The following code implements some of the concepts of the paper:
Michael Hahsler and Kurt Hornik. Dissimilarity plots: A visual exploration tool for partitional clustering. Journal of Computational and Graphical Statistics, 10(2):335–354, June 2011.
The main question is: “Is a clustering good?”
library(seriation)
library(cluster)
library(ggplot2)
library(ggdendro)
set.seed(9999)
We use the Ruspini data set with 4 clusters (available in the cluster package). We shuffle the data to get a random order.
data("ruspini", package = "cluster")
ruspini <- ruspini[sample(nrow(ruspini)), ]
ggplot(ruspini, aes(x, y)) + geom_point()
Dentrograms are a good visualization to judge clusterability for hierarchical clustering.

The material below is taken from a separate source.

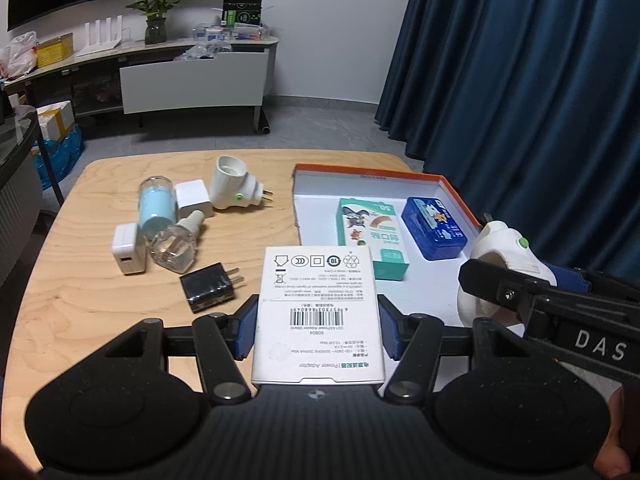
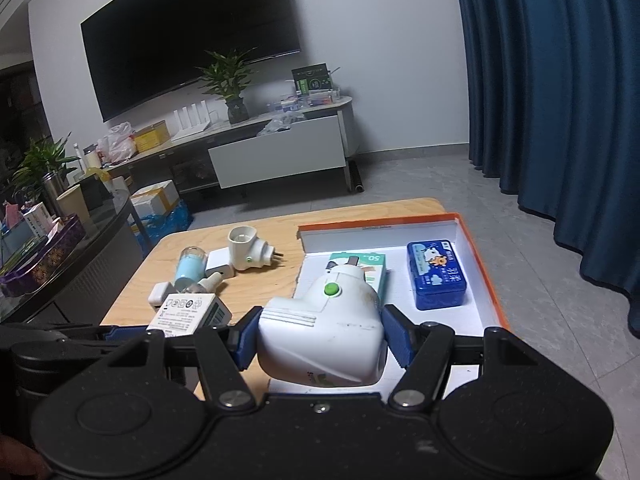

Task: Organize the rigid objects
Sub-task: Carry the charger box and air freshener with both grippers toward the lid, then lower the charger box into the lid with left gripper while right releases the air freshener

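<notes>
While the white box (image 1: 320,312) and the plug-in heater (image 2: 320,332) are gripped firmly by the jaws, both should be lowered gently into free corners of the tray (image 1: 460,196).

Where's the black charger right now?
The black charger lies on the wooden table, left of the orange-rimmed tray in the left wrist view, just before the clear bottle and beside the held white box.
</notes>
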The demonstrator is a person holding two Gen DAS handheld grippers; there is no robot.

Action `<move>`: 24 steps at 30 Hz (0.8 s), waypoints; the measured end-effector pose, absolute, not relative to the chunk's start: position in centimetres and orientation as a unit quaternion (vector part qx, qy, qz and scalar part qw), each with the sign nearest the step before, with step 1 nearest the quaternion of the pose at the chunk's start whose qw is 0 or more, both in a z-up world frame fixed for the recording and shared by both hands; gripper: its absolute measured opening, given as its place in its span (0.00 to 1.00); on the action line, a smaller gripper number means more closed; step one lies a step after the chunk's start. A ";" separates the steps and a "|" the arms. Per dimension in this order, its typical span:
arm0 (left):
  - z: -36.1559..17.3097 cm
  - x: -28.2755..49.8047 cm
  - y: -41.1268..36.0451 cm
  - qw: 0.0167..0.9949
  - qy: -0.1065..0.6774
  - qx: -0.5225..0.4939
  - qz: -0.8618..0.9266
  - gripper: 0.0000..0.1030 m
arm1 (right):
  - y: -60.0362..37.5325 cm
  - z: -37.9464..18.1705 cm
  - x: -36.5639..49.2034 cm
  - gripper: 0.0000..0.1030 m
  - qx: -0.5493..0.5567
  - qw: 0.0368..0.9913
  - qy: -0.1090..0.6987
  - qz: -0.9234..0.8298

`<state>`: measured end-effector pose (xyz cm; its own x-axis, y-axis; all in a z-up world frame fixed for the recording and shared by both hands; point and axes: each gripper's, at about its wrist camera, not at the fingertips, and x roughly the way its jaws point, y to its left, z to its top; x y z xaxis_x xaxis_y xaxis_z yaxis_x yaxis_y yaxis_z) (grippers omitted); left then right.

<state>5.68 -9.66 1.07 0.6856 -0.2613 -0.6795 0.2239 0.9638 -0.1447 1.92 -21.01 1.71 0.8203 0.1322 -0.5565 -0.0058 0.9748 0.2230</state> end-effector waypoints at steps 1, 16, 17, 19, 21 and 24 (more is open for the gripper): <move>1.0 5.7 -9.8 0.917 0.374 -0.024 -0.133 0.58 | -21.1 1.7 1.9 0.74 0.107 0.948 0.298 0.035; 0.2 6.2 -12.7 0.909 0.386 -0.012 -0.157 0.58 | -23.6 0.8 2.1 0.74 0.114 0.946 0.302 0.011; 0.1 6.3 -12.8 0.908 0.388 -0.012 -0.157 0.58 | -23.8 0.8 2.2 0.74 0.115 0.946 0.303 0.010; 0.0 6.4 -13.1 0.907 0.389 -0.012 -0.159 0.58 | -24.1 0.6 2.4 0.74 0.116 0.945 0.304 0.007; -0.1 6.6 -13.5 0.906 0.391 -0.010 -0.162 0.58 | -24.4 0.4 2.6 0.74 0.116 0.945 0.306 0.004; -0.4 6.8 -14.0 0.904 0.393 -0.008 -0.166 0.58 | -24.9 0.1 2.9 0.74 0.115 0.944 0.310 -0.001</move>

ggdendrogram(hclust(dist(ruspini)))
clusplot(pam(ruspini, k = 6))
plot(silhouette(pam(ruspini, k = 6)))
But how can we visualize the output of non-hierarchical clustering?
d <- dist(ruspini)
ggpimage(d)
This is called coarse seriation. Look for dark blocks (small distances) along the diagonal. Note: Ruspini has 4 clusters but we use incorrectly 10!
l <- kmeans(ruspini, 10)$cluster
ggdissplot(d, method = NA, labels = l)
ggdissplot(d, labels = l)
Note that the plot reassembles the four clusters.
l <- kmeans(ruspini, 3)$cluster
ggdissplot(d, labels = l)
ggdissplot(d, labels = l) + lims(fill = c(0, 40))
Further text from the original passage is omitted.